• **WORK INSTRUCTIONS**: Could you set down exactly the lines in the records below between the line holding "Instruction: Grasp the" and the line holding "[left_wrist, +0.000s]", inclusive?

##### SOURCE DATA

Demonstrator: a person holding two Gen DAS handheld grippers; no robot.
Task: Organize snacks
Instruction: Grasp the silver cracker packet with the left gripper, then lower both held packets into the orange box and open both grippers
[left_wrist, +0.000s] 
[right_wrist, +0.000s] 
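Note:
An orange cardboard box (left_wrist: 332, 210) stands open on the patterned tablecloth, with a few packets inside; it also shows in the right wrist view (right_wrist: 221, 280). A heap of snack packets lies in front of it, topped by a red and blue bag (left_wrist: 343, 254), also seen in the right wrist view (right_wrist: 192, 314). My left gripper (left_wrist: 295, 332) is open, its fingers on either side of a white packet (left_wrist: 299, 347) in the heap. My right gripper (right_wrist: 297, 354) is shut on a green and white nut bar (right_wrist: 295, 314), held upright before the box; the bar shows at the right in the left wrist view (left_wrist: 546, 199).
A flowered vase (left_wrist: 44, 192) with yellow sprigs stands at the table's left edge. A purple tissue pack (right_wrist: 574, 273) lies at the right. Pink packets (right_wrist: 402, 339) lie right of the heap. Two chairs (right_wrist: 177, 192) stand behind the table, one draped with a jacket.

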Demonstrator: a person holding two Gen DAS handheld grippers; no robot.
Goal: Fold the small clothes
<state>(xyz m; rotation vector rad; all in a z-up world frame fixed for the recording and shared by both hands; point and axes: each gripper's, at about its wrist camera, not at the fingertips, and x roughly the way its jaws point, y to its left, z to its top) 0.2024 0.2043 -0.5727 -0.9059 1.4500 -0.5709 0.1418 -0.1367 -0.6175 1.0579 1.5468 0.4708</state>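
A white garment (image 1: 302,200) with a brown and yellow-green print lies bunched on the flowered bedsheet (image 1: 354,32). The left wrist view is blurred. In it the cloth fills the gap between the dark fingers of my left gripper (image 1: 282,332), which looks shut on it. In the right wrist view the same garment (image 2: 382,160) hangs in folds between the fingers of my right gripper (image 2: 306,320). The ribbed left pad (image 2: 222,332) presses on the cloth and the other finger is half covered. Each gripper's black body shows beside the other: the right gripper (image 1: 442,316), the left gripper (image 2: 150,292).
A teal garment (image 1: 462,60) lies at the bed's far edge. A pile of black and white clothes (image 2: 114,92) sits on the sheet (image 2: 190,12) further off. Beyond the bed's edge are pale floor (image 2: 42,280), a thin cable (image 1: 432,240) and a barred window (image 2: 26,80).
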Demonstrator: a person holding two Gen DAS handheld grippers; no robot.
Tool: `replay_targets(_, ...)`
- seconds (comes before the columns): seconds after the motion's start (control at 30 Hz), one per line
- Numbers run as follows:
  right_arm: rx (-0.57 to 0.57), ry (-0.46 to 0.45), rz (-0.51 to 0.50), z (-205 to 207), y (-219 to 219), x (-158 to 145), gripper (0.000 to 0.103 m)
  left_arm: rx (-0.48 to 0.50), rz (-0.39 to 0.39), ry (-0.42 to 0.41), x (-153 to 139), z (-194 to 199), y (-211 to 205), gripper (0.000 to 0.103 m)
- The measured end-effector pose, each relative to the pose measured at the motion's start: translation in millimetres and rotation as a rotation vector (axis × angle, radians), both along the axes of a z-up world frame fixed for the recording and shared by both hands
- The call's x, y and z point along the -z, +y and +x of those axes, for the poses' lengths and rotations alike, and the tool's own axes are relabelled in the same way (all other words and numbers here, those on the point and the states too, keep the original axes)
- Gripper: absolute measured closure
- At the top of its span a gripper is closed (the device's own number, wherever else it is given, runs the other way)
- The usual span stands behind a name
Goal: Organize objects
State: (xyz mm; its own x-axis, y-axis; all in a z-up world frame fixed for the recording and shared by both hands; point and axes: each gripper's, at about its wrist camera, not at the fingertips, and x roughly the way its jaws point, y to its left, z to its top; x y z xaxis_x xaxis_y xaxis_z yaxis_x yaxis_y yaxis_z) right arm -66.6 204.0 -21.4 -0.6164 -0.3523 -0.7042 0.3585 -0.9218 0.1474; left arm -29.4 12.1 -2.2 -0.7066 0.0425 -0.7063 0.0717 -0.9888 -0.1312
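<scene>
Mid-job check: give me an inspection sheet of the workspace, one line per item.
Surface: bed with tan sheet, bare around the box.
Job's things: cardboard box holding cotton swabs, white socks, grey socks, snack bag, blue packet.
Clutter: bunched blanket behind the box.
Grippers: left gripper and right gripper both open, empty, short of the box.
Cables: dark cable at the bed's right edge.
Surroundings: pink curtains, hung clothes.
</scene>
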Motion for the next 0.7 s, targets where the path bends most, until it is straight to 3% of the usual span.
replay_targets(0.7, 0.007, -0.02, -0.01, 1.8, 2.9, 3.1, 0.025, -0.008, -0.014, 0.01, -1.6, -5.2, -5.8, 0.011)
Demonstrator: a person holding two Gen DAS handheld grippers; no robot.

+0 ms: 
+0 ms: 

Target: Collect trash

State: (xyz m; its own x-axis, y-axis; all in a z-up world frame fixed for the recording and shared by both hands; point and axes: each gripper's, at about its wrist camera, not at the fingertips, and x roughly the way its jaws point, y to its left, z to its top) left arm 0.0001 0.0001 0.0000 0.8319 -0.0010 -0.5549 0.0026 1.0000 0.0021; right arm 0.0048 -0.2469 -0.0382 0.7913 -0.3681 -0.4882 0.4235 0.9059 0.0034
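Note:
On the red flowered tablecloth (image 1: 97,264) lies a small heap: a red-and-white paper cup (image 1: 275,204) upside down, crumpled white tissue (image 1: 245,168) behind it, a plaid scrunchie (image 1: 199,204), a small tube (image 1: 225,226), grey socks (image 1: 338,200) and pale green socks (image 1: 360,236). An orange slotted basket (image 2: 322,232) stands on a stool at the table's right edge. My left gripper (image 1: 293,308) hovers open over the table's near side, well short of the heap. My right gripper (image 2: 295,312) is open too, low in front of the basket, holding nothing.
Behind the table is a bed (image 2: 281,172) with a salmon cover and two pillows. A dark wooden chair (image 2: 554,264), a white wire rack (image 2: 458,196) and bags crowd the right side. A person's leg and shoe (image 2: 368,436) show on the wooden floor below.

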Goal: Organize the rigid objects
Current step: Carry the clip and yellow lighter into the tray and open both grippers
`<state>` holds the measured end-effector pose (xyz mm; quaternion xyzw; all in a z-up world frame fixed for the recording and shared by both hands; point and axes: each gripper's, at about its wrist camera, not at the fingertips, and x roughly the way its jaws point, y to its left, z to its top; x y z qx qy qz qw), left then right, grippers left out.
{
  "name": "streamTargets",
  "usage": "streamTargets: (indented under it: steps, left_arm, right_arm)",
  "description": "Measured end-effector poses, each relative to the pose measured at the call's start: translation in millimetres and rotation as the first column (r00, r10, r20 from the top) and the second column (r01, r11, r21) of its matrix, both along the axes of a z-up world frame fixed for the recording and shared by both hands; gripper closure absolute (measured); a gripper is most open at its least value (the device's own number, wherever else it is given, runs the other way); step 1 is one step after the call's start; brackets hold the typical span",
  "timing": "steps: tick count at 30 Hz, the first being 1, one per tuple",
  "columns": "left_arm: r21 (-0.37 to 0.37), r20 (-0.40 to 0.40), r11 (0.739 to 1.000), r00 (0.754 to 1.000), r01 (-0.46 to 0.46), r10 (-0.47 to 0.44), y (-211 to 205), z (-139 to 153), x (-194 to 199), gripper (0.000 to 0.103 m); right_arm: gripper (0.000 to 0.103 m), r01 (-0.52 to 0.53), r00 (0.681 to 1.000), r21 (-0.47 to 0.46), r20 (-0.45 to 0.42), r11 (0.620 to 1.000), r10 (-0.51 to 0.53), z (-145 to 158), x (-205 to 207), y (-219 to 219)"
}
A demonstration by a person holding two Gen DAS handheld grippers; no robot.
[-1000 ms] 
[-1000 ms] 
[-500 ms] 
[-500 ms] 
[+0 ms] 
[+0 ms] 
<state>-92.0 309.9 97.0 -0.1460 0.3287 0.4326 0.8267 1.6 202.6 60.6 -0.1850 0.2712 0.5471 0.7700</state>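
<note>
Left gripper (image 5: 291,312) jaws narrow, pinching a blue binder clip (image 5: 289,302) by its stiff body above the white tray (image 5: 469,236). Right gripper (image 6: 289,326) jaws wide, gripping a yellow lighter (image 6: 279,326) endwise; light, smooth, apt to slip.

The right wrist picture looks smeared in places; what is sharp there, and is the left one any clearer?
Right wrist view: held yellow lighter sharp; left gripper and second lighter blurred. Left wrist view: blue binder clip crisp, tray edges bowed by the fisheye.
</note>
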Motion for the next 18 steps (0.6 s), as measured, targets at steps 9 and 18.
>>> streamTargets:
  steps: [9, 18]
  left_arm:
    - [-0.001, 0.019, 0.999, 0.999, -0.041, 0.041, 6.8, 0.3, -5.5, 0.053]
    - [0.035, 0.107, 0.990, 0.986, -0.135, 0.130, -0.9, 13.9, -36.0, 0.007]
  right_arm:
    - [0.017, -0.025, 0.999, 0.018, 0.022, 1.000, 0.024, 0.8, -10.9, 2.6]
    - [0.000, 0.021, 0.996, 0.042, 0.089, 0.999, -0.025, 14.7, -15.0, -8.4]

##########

• **WRITTEN RESPONSE**:
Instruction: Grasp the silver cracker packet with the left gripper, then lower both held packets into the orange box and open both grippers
[left_wrist, +0.000s] 

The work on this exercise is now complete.